Onde nos escondemos.

Análise de Em pele de cordeiro, de Andreia Evaristo.

“Eu queria contar uma coisa... Mas eu não contei isso para ninguém ainda. Não sei como as pessoas podem reagir.”


O quanto uma vítima precisa parecer uma vítima para seu relato ter valor? Quantas mulheres e meninas, todos os dias, padecem a pena de precisarem provar que foram molestadas, enquanto que a seus assediadores basta não levantar suspeitas? Perguntas que parecem ter respostas óbvias e também reveladoras de nós mesmos, de como encaramos esse tipo de situação. Para muitos, a roupa com que a vítima estava tem peso semelhante ao do crime que ela sofreu.

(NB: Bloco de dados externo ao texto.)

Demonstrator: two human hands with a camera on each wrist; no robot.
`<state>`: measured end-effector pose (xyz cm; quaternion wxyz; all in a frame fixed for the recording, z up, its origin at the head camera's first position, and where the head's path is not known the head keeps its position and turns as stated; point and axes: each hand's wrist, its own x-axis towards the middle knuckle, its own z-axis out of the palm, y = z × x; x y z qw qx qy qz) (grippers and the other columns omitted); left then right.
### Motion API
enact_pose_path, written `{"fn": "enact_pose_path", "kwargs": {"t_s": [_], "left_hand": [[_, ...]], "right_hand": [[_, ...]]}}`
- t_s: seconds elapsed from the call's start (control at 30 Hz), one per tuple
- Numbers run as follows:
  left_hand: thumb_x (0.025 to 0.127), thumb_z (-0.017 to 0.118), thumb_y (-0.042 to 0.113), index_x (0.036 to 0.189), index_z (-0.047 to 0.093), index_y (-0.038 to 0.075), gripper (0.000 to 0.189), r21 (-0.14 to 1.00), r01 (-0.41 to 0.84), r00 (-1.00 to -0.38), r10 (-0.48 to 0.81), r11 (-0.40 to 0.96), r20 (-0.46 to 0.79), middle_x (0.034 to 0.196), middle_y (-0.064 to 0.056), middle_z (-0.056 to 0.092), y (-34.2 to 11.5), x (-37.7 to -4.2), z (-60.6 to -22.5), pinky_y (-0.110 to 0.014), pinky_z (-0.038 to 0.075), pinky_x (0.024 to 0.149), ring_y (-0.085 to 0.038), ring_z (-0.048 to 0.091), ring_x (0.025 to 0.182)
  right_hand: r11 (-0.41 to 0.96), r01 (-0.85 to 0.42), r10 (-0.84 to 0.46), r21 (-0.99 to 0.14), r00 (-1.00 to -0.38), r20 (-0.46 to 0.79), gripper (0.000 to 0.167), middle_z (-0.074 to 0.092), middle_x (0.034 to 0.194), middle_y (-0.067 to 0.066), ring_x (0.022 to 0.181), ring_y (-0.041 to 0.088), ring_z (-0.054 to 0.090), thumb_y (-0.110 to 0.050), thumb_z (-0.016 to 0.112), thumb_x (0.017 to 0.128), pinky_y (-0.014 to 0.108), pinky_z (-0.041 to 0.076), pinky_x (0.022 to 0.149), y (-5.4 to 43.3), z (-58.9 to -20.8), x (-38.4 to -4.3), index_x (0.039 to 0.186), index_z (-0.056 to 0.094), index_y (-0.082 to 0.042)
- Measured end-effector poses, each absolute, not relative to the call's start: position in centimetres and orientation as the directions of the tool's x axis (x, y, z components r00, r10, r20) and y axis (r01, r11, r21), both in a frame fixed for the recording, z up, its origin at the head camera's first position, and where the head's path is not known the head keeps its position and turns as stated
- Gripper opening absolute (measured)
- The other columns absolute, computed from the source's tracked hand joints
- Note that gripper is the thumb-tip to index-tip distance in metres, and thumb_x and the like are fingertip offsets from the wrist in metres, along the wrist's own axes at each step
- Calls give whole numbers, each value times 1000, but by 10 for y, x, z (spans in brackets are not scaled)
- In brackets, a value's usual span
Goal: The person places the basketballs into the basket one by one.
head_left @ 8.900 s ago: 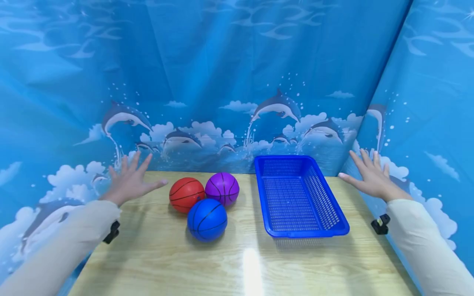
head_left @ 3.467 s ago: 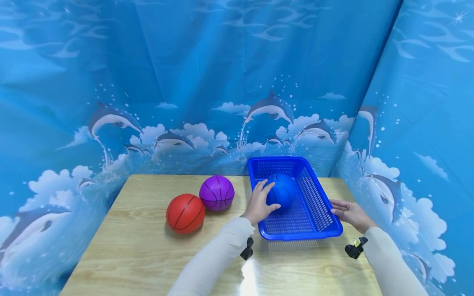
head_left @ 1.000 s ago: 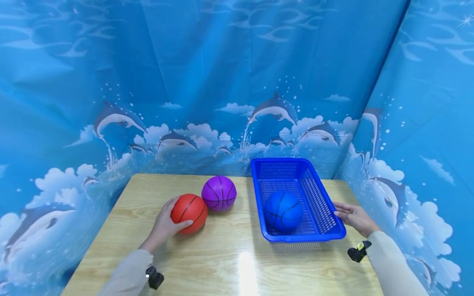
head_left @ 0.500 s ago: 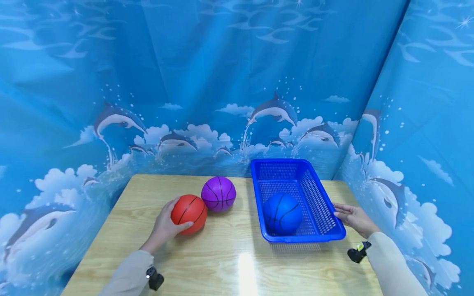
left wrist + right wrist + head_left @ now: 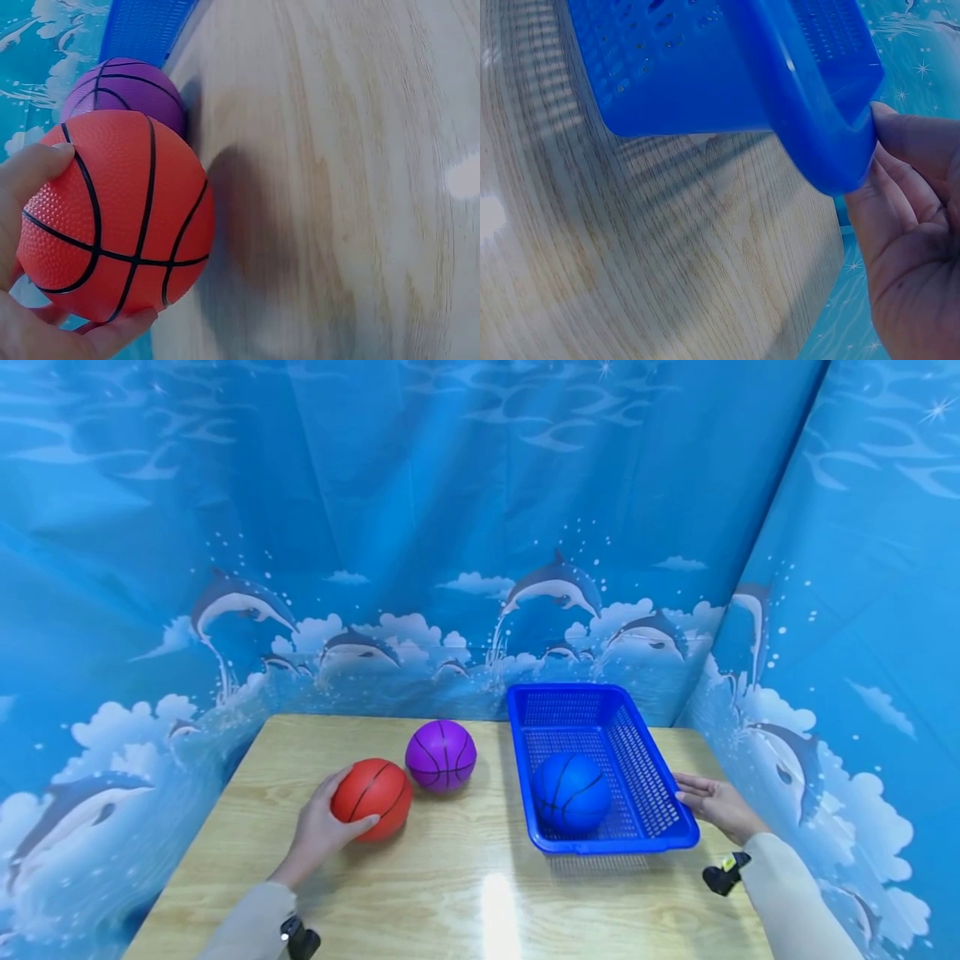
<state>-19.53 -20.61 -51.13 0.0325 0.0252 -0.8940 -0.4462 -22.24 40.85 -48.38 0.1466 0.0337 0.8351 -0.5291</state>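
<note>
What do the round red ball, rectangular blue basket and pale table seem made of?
Round red rubber-like ball: probably rubber or vinyl, fairly matte; pebbled skin.
Rectangular blue plastic basket: likely moulded plastic, glossy; smooth rim with highlights.
Pale wood-grained table: wood or laminate, can't tell which; shiny, with bright reflection.

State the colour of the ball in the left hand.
The ball is orange-red with black lines, clearest in the left wrist view.

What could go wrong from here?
The red basketball might slip, as the left hand grips mainly its left side.
The purple basketball sits loose close by; a bump could send it rolling along the table.
The blue basketball lies unsecured in the blue basket; a tug by the right hand might set it rolling.
</note>
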Motion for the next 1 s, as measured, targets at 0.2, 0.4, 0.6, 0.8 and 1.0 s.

O livro que trago hoje é uma provocação ao nosso senso de juízo para essa questão.


"Ele avança sobre mim, me beija. Não quero que seja assim. Eu preciso reassumir o controle. Sua língua força a passagem entre a abertura da minha boca, e deixo que ela invada esse espaço. Quando sinto seu joelho tentando se embrenhar por entre minhas coxas, percebo que é hora de retomar minha atitude."


A paixão de Louise Carmin é atuar como voluntária na C.A.V.E.R.N.A. (ou Centro de Apoio às Vitimas de Estupro Regina Novais de Albuquerque). Embora se perturbasse com os relatos, poder ajudar mulheres vítimas de violência sexual era algo que fazia-a se sentir viva; uma alegria era ser alguém em quem elas pudessem confiar.

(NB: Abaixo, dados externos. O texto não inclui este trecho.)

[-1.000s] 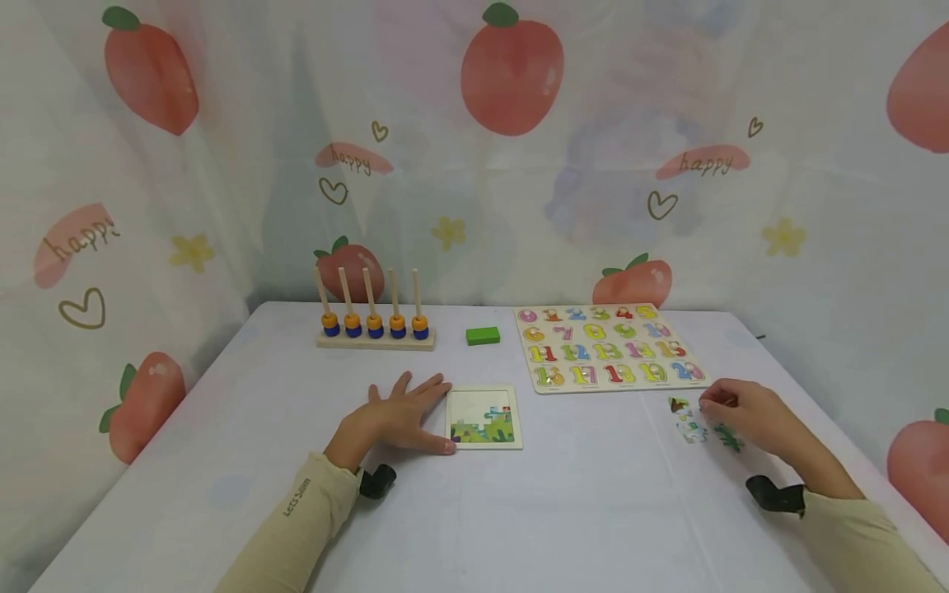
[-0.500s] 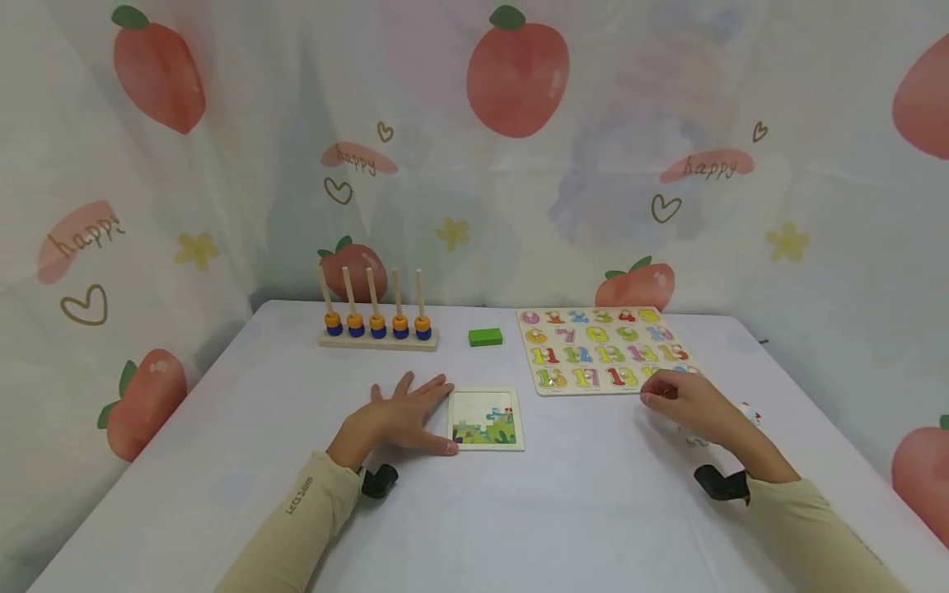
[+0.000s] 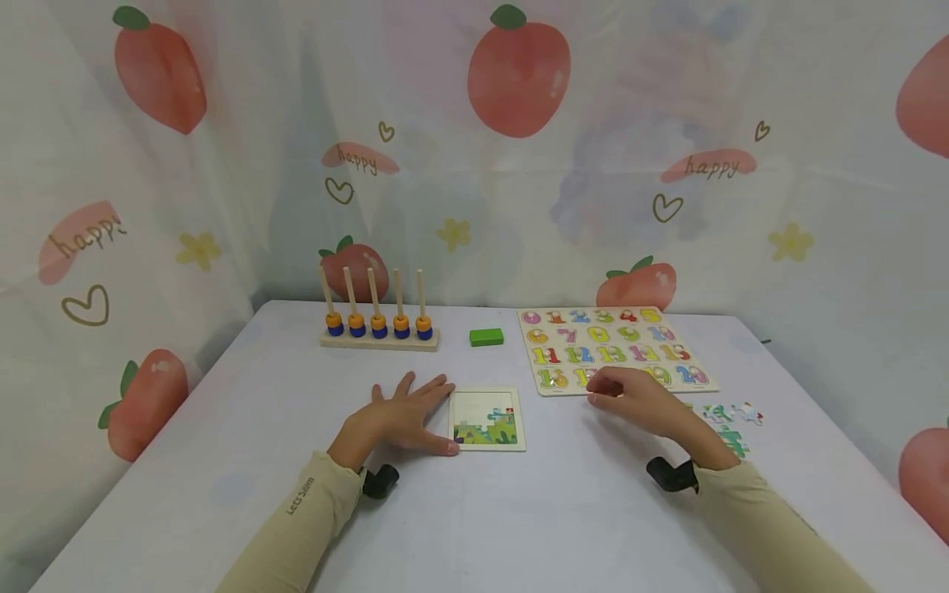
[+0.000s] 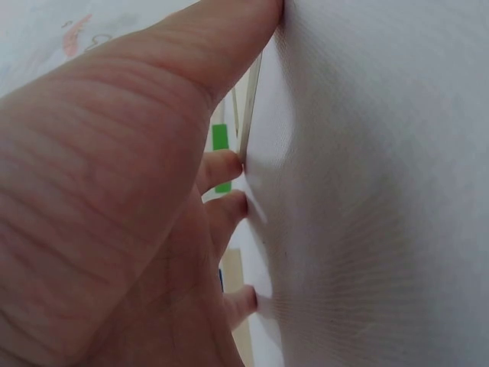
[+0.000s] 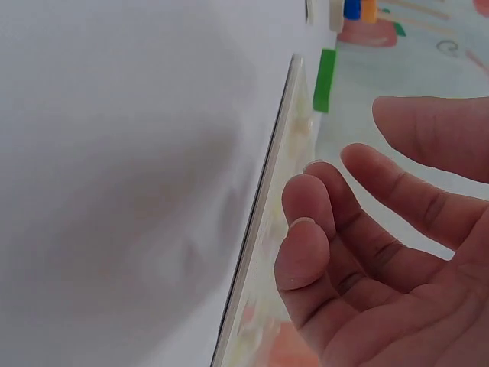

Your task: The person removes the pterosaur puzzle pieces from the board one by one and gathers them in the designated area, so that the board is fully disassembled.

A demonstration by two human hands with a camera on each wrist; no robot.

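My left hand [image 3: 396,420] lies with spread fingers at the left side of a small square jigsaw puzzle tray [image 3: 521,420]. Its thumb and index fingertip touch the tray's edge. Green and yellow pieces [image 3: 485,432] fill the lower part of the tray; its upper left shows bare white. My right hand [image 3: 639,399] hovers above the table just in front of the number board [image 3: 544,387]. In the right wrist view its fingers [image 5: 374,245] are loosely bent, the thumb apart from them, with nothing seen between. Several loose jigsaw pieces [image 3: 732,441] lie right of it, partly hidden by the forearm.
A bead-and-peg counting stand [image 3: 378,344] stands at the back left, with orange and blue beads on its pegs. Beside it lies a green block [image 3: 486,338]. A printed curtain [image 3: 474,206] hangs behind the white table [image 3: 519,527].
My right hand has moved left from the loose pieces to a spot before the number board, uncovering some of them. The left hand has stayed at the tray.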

Louise era uma mulher bem casada, tinha uma filha bem-criada e era uma arquiteta bem-sucedida; desfrutava de plenitude profissional até o momento em que sua empresa se incorporou à Lupus Incorporações. Louise agora teria um novo chefe, Aurélio Lobo, um rastro do passado, homem cuja presença bastaria para desestruturar a vida de Louise por inteiro.


“O pessoal está dizendo que você anda azeda, que reclama de qualquer coisa. Mas, quando eles foram contratados por Lobo, ele prometeu que o trabalho criativo na arquitetura seria mais leve, mais tranquilo. Quer seria até mesmo divertido – como na Google, sabe? E não é isso que está acontecendo.”


A narrativa oscila entre passado e presente, também entre os pontos de vista de Louise e Aurélio. Os pontos de vista são limitados aos personagens, o que conduz o leitor à pura perspectiva deles, ampliando o suspense e a sensação de que algo está muito errado.

Louise é uma personagem espetacular em muitos sentidos, a começar por sua mudança de comportamento assim que passa a ter de conviver com Aurélio. Ela nem de longe procura retratar uma pessoa perfeita (e irreal): sob pressão, toma decisões que muitos de nós, em situação semelhante, tomaríamos.Tal proximidade faz com que ela seja aquele tipo de protagonista que, embora devêssemos nos empatizar pelo que ela passa, causa certa antipatia.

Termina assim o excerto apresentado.